▶ _WORK INSTRUCTION_
Gather all lines in the records below that include the word "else".

(Records excerpted from a collection)
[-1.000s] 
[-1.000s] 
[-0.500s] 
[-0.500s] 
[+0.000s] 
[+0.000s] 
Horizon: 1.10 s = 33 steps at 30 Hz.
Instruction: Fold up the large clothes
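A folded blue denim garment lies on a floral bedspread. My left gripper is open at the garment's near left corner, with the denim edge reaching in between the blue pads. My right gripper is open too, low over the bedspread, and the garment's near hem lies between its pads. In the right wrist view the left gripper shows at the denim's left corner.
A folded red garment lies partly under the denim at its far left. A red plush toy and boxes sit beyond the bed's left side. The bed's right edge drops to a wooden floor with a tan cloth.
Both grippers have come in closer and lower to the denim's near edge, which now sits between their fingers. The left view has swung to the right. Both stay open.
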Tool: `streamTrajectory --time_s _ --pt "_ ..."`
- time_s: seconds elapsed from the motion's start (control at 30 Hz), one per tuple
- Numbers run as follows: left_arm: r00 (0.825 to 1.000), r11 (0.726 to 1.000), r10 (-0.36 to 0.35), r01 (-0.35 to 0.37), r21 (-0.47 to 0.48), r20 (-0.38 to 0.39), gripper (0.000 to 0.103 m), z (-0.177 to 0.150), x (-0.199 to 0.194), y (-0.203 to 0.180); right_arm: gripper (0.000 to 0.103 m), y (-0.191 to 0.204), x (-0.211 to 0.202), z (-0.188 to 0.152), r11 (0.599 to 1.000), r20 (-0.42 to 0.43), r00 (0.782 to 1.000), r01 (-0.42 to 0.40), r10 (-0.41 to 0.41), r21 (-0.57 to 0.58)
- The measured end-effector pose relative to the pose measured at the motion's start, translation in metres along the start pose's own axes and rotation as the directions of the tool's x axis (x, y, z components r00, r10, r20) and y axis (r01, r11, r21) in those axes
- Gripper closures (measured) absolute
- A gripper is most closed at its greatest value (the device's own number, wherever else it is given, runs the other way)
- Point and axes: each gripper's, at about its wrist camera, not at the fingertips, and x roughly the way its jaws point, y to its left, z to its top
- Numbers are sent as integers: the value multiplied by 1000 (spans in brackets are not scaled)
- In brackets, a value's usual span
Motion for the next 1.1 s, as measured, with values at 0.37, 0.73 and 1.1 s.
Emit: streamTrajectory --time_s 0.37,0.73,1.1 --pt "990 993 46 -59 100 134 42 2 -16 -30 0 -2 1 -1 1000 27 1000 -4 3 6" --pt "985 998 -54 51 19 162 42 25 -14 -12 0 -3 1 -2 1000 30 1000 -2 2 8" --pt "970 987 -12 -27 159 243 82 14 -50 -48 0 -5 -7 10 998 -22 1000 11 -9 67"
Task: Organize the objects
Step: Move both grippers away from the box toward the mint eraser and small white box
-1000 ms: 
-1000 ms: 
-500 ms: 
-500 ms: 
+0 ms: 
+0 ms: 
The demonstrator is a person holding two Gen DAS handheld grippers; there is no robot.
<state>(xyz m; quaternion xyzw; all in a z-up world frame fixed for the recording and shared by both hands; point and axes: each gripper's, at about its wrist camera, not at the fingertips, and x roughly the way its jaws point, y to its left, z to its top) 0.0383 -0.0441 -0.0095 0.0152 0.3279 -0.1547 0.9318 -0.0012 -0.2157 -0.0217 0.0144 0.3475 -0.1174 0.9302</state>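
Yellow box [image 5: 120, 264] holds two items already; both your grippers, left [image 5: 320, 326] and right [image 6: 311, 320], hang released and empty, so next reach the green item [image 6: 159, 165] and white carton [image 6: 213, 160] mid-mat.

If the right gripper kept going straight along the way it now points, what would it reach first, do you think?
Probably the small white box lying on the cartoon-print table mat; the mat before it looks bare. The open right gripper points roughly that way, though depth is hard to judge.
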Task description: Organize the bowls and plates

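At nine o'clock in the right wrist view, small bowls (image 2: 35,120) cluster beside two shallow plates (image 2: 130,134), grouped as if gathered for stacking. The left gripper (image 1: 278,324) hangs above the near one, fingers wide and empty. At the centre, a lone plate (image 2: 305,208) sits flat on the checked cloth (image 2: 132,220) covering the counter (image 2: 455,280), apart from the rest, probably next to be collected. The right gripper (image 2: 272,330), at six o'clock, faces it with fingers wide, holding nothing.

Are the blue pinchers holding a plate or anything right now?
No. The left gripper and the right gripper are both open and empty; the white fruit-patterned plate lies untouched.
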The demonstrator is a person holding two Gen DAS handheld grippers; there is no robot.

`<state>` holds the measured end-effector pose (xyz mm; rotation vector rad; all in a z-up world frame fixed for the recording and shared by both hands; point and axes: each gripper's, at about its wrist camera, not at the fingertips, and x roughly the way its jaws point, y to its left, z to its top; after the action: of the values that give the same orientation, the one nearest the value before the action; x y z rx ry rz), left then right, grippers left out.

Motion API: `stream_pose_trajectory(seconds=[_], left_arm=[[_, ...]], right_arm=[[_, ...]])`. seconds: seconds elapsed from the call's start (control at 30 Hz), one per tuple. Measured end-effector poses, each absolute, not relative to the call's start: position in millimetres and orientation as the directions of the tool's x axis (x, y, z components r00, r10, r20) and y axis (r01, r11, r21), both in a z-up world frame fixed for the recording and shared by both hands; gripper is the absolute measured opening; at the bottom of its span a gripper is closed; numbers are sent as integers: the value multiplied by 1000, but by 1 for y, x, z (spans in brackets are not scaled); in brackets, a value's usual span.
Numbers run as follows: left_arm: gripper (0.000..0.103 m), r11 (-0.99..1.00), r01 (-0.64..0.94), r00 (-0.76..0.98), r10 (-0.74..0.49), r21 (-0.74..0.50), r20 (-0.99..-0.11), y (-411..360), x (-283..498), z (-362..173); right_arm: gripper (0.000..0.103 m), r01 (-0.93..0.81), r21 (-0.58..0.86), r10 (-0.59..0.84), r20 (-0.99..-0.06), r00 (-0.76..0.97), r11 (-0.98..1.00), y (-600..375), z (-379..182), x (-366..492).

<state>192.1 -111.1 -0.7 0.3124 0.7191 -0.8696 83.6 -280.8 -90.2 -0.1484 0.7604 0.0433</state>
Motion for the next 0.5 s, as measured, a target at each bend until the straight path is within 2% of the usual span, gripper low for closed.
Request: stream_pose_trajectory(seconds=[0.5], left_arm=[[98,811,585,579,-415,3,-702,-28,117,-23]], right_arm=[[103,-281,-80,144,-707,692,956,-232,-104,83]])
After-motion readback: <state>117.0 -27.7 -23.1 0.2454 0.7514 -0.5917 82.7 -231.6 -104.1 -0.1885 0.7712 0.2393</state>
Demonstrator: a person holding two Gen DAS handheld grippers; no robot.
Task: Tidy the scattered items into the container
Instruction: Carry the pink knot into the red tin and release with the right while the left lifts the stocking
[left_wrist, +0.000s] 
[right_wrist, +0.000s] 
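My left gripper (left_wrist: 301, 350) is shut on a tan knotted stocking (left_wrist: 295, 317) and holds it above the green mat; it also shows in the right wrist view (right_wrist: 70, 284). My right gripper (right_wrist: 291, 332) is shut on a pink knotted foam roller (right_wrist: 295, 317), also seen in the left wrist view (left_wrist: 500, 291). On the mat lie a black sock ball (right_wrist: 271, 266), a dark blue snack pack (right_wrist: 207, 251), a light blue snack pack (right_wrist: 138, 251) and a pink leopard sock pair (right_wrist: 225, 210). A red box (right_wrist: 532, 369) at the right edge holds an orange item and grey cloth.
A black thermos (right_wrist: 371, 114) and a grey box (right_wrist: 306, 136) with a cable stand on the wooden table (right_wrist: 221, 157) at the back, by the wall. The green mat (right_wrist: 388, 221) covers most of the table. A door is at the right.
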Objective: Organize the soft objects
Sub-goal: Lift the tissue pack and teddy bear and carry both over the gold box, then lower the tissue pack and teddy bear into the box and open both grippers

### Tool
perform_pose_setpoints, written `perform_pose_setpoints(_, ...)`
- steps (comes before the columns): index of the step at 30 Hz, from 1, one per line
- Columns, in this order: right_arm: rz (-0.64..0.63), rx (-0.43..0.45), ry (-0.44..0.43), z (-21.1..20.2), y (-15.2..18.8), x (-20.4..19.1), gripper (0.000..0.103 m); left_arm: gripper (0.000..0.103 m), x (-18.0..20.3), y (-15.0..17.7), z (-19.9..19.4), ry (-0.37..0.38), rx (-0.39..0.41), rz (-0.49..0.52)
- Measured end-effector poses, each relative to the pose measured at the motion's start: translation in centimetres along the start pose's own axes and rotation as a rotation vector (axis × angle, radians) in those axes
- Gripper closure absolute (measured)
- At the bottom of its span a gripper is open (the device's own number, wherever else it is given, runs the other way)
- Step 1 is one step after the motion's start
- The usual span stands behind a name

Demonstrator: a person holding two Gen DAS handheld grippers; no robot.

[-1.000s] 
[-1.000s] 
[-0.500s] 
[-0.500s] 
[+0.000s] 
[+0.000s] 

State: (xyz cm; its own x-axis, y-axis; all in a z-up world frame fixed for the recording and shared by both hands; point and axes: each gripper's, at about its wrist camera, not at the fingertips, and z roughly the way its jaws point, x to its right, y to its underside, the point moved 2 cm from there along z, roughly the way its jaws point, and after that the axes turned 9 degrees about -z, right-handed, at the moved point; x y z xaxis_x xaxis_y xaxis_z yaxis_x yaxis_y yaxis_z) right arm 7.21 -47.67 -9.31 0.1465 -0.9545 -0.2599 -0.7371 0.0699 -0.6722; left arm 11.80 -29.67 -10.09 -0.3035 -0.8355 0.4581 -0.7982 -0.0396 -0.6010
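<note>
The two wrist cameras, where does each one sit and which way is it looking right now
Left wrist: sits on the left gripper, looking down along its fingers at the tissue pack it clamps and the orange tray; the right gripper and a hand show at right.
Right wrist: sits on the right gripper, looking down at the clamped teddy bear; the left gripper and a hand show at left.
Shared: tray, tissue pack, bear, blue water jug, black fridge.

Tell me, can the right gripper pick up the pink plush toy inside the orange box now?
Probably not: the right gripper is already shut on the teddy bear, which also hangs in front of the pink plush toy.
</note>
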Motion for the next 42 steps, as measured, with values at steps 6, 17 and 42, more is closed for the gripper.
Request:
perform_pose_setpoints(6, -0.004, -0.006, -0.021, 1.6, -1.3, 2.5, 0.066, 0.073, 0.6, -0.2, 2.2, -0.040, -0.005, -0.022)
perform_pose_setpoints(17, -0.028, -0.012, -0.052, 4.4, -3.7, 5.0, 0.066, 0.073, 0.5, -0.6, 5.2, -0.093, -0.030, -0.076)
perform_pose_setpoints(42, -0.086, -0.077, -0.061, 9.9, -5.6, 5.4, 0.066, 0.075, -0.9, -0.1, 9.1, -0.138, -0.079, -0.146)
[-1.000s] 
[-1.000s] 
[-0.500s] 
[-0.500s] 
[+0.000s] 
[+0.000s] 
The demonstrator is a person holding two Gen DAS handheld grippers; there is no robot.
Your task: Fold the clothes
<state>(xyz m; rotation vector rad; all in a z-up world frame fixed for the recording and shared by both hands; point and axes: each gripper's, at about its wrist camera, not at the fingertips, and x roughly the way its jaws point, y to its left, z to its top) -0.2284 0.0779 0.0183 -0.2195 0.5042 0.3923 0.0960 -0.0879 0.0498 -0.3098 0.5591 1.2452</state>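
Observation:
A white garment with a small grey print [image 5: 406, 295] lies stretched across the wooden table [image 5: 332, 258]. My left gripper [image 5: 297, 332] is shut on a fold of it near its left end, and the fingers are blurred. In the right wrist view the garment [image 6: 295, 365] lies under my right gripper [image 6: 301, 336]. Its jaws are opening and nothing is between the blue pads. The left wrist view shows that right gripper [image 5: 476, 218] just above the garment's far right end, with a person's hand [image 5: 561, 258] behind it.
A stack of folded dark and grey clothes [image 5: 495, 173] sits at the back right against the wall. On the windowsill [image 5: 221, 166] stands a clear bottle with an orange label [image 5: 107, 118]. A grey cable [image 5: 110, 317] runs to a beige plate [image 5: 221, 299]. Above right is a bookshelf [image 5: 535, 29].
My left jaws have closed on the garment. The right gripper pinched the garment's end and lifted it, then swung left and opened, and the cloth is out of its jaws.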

▶ _SOLUTION FOR THIS TASK_
- A gripper is most closed at its greatest value (the device's own number, wherever else it is given, runs the other way)
- At the bottom of its span a gripper is open (the device's own number, wherever else it is given, runs the other way)

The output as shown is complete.